[Saved data entries]
- - - - -
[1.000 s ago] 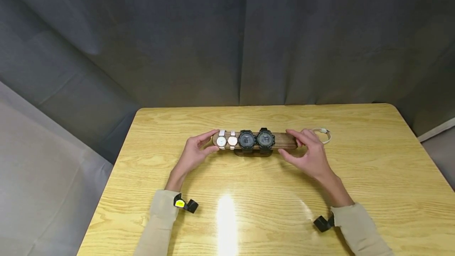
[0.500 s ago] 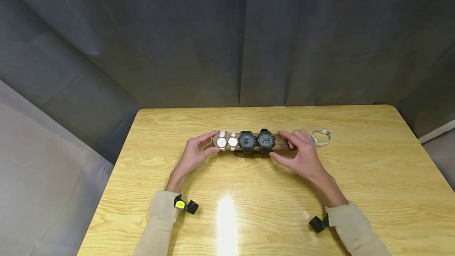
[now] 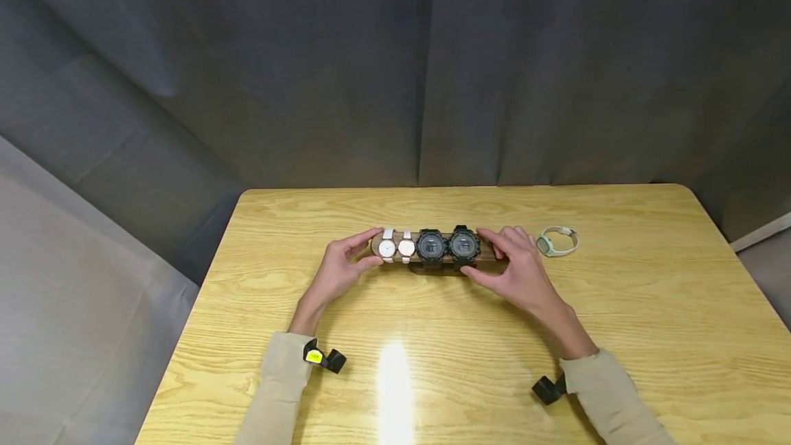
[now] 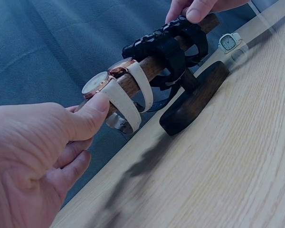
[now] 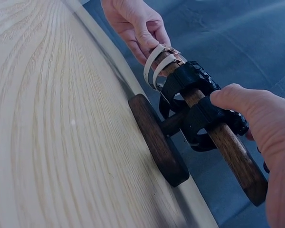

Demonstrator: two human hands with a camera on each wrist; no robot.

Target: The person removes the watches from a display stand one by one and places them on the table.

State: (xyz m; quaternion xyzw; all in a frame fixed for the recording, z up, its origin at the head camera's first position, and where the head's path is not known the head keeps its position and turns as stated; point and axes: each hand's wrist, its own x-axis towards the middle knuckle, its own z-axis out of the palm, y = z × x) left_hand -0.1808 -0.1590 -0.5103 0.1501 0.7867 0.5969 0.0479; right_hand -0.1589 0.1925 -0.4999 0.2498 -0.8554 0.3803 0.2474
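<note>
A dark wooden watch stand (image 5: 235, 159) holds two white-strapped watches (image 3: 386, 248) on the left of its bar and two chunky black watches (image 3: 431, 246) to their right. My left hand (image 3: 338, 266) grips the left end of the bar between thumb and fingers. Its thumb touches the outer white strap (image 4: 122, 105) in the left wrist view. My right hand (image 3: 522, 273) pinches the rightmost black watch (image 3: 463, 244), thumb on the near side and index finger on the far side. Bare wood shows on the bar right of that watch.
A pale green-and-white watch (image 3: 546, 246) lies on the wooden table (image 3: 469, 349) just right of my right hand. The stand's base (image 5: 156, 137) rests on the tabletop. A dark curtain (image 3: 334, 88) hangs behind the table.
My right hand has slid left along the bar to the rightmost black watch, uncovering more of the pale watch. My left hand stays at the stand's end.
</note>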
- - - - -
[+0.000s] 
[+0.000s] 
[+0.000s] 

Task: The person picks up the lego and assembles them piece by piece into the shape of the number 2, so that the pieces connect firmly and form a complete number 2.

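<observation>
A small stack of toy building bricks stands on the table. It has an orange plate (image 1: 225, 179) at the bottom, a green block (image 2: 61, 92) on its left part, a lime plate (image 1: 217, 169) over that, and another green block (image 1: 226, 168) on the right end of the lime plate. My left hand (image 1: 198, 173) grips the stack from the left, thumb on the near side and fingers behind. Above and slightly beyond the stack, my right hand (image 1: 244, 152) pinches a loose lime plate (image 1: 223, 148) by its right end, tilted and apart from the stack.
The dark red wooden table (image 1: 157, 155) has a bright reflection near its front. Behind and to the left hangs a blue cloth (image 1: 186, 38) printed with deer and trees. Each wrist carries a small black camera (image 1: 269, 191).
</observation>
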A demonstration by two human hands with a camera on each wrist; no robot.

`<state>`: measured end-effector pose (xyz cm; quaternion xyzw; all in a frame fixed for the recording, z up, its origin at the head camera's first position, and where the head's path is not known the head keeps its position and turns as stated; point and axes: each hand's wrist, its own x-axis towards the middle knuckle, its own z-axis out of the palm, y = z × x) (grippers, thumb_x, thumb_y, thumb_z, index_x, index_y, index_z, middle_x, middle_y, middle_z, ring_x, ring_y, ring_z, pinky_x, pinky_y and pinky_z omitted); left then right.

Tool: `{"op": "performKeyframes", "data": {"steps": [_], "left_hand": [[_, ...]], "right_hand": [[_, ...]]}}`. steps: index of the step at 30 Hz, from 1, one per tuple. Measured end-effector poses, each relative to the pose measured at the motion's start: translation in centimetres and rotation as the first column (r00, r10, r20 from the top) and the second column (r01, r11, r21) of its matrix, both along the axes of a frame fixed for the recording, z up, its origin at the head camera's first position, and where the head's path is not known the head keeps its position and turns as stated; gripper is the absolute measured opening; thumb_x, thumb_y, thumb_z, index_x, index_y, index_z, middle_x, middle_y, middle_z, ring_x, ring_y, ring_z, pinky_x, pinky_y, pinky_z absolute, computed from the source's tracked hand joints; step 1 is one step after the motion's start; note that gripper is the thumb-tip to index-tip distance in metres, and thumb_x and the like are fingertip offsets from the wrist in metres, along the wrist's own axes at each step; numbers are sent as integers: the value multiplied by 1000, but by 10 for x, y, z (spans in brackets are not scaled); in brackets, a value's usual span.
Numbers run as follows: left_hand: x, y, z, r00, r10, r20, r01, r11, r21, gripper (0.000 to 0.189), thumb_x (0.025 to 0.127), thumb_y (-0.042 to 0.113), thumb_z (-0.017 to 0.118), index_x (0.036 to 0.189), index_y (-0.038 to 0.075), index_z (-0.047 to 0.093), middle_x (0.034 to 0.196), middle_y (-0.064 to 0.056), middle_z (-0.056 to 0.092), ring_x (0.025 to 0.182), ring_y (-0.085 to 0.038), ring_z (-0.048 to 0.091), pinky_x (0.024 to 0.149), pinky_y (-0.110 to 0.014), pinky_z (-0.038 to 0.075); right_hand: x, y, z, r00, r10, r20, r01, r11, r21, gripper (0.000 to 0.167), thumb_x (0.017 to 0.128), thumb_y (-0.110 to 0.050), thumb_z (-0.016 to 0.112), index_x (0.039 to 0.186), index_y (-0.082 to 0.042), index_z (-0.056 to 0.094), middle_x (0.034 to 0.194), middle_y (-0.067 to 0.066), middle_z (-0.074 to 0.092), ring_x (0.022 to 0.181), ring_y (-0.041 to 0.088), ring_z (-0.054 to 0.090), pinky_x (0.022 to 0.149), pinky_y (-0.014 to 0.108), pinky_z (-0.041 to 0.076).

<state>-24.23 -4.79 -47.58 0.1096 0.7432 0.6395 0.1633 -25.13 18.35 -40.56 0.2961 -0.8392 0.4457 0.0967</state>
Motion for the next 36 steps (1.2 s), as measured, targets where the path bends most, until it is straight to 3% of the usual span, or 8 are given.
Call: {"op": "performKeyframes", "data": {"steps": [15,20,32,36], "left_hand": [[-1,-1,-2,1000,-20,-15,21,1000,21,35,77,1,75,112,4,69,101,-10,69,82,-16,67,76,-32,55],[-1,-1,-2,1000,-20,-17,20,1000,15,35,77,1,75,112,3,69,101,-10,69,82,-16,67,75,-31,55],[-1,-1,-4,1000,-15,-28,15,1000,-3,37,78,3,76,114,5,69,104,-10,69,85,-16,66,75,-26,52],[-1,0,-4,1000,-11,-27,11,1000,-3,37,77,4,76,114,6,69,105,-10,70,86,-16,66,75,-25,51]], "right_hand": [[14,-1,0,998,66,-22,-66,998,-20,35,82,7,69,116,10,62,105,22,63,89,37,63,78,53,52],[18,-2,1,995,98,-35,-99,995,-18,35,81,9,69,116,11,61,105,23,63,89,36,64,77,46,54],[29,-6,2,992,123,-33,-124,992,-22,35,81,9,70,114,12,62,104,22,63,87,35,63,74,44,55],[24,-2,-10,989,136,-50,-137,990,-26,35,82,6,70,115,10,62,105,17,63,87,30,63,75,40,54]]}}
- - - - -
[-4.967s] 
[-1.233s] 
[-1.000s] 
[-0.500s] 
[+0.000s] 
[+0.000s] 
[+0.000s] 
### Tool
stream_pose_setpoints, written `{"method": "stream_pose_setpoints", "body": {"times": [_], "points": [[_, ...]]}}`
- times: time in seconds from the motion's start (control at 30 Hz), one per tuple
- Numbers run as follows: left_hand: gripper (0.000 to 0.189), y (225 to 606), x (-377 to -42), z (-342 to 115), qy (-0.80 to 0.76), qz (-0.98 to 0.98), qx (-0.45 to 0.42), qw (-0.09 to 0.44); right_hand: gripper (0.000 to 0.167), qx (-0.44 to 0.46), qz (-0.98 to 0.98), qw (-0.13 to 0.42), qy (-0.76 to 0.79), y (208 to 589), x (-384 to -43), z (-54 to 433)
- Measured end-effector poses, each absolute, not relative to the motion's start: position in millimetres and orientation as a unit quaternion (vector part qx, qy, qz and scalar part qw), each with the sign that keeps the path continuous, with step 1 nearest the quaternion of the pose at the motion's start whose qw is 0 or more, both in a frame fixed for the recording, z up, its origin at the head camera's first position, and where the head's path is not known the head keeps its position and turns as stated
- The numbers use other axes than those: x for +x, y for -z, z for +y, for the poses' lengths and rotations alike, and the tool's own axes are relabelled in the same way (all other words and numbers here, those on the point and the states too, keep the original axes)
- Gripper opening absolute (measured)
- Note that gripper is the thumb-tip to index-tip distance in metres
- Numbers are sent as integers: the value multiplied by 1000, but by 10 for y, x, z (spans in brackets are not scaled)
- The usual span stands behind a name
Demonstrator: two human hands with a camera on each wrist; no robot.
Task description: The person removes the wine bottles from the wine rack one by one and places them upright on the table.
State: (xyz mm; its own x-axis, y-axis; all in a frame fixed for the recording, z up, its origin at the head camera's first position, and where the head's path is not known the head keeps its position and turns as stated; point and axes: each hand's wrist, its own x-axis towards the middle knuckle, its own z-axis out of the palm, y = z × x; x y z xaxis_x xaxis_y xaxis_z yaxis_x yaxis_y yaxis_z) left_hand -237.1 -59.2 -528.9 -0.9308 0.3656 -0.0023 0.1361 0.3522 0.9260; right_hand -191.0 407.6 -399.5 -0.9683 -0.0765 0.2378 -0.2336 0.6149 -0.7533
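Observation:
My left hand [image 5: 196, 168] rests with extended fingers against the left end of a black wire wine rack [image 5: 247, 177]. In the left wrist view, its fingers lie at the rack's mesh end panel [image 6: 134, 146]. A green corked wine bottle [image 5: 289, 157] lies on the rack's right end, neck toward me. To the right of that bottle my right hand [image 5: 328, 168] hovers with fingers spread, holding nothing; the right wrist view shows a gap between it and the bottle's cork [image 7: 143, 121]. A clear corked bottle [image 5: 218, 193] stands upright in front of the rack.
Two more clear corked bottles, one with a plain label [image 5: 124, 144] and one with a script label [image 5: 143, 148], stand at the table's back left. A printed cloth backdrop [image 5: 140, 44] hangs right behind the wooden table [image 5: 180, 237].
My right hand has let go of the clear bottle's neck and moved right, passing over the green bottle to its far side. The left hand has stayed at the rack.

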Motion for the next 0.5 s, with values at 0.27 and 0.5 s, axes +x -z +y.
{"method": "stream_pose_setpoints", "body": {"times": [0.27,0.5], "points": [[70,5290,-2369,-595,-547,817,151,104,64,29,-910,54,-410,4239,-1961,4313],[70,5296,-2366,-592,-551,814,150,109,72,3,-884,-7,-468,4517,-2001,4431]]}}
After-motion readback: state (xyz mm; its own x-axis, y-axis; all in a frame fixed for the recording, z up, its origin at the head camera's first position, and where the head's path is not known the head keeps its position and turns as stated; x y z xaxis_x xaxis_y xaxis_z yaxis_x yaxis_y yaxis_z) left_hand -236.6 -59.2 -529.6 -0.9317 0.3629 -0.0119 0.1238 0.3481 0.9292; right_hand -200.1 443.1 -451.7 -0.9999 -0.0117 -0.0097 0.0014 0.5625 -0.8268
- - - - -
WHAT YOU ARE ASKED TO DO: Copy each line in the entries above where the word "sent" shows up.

RESPONSE TO THE EXERCISE:
Tool: `{"op": "performKeyframes", "data": {"steps": [_], "left_hand": [[_, ...]], "right_hand": [[_, ...]]}}`. steps: index of the step at 30 Hz, from 1, one per tuple. Measured end-effector poses, each relative to the pose measured at the motion's start: translation in centimetres and rotation as the first column (r00, r10, r20 from the top) and the second column (r01, r11, r21) of its matrix, both along the axes of a frame fixed for the recording, z up, its origin at the head camera's first position, and where the head's path is not known the head keeps its position and turns as stated; gripper is the absolute measured opening; thumb_x, thumb_y, thumb_z, index_x, index_y, index_z, middle_x, middle_y, middle_z, ring_x, ring_y, ring_z, pinky_x, pinky_y, pinky_z absolute, computed from the source's tracked hand joints; step 1 is one step after the motion's start; note that gripper is the thumb-tip to index-tip distance in metres, and thumb_x and the like are fingertip offsets from the wrist in metres, along the wrist's own axes at each step; numbers are sent as integers: the value multiplied by 1000, but by 10 for x, y, z (spans in brackets are not scaled); in brackets, a value's usual span.
- Numbers are sent as integers: the value multiplied by 1000, but by 10 for y, x, z (spans in brackets are not scaled)

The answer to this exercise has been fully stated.